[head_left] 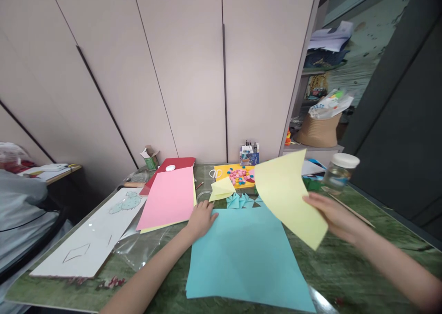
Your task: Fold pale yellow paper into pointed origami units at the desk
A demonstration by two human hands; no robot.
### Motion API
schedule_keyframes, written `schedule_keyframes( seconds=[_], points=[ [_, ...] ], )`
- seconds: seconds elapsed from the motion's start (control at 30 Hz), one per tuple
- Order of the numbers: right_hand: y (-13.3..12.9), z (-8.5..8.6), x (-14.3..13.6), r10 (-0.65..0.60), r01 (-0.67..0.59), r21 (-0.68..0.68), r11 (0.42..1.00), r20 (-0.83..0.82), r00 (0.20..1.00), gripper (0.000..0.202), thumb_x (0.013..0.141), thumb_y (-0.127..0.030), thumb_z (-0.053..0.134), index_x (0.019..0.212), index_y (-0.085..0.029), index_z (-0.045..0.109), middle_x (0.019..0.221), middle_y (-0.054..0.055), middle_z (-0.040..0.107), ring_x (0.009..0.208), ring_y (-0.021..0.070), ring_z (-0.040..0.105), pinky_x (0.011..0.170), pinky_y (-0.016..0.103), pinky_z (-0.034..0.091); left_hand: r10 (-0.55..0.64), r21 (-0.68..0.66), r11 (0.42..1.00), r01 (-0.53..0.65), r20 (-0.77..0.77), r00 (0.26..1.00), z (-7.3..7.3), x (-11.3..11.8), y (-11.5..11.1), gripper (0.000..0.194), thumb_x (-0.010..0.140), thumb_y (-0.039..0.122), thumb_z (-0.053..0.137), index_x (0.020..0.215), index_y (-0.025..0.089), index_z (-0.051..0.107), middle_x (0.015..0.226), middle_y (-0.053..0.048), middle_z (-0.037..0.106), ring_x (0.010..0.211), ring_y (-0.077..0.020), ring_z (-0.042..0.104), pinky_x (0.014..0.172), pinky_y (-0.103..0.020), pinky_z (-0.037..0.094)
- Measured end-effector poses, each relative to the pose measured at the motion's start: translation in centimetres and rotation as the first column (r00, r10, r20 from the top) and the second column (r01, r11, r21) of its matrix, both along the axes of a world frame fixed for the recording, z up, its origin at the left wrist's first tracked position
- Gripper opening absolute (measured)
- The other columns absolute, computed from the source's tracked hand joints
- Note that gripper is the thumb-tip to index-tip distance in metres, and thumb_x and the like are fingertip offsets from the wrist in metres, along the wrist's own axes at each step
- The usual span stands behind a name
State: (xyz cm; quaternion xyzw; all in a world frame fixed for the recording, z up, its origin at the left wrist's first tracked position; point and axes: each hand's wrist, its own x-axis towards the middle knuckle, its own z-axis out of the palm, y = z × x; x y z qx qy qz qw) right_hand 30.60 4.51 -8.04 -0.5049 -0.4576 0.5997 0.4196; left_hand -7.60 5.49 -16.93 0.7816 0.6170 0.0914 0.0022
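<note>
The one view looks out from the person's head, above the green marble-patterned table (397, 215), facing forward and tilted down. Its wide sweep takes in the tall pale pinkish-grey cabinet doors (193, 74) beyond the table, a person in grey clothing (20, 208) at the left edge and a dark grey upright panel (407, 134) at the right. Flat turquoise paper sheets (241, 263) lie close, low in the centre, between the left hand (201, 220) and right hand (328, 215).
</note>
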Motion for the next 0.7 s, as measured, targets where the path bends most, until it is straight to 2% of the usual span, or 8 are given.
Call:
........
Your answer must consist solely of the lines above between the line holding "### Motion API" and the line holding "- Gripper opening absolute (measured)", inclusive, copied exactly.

» **RESULT FOR THIS TASK**:
### Motion API
schedule_keyframes, written `schedule_keyframes( seconds=[_], points=[ [_, ...] ], )`
- seconds: seconds elapsed from the motion's start (control at 30 Hz), one per tuple
- Order of the numbers: right_hand: y (-13.3..12.9), z (-8.5..8.6), x (-14.3..13.6), r10 (-0.65..0.60), r01 (-0.67..0.59), r21 (-0.68..0.68), r11 (0.42..1.00), r20 (-0.83..0.82), r00 (0.20..1.00), gripper (0.000..0.202), thumb_x (0.013..0.141), thumb_y (-0.127..0.030), thumb_z (-0.053..0.134), index_x (0.019..0.212), index_y (-0.085..0.029), index_z (-0.045..0.109), middle_x (0.019..0.221), middle_y (-0.054..0.055), middle_z (-0.040..0.107), ring_x (0.009..0.208), ring_y (-0.021..0.070), ring_z (-0.040..0.105), pinky_x (0.011..0.170), pinky_y (-0.016..0.103), pinky_z (-0.034..0.091); left_hand: r10 (-0.55..0.64), r21 (-0.68..0.66), r11 (0.42..1.00), r01 (-0.53..0.65), r20 (-0.77..0.77), r00 (0.26..1.00), z (-7.3..7.3), x (-11.3..11.8), y (-11.5..11.1), gripper (0.000..0.194), thumb_x (-0.010..0.140), thumb_y (-0.039..0.122), thumb_z (-0.053..0.137), index_x (0.020..0.215), index_y (-0.025..0.089), index_z (-0.051..0.107), middle_x (0.015..0.226), middle_y (-0.053..0.048), middle_z (-0.037..0.106), ring_x (0.010..0.211), ring_y (-0.077..0.020), ring_z (-0.042..0.104), pinky_x (0.014..0.172), pinky_y (-0.103..0.020), pinky_z (-0.037..0.094)
- Measured end-effector poses, each relative to the pose measured at the motion's start: translation in centimetres and rotation as the first column (r00, r10, r20 from the top) and the second column (r01, r11, r21) of its matrix, both along the axes of a world frame fixed for the recording, z up, its origin at the left wrist's first tracked position
- Gripper opening absolute (measured)

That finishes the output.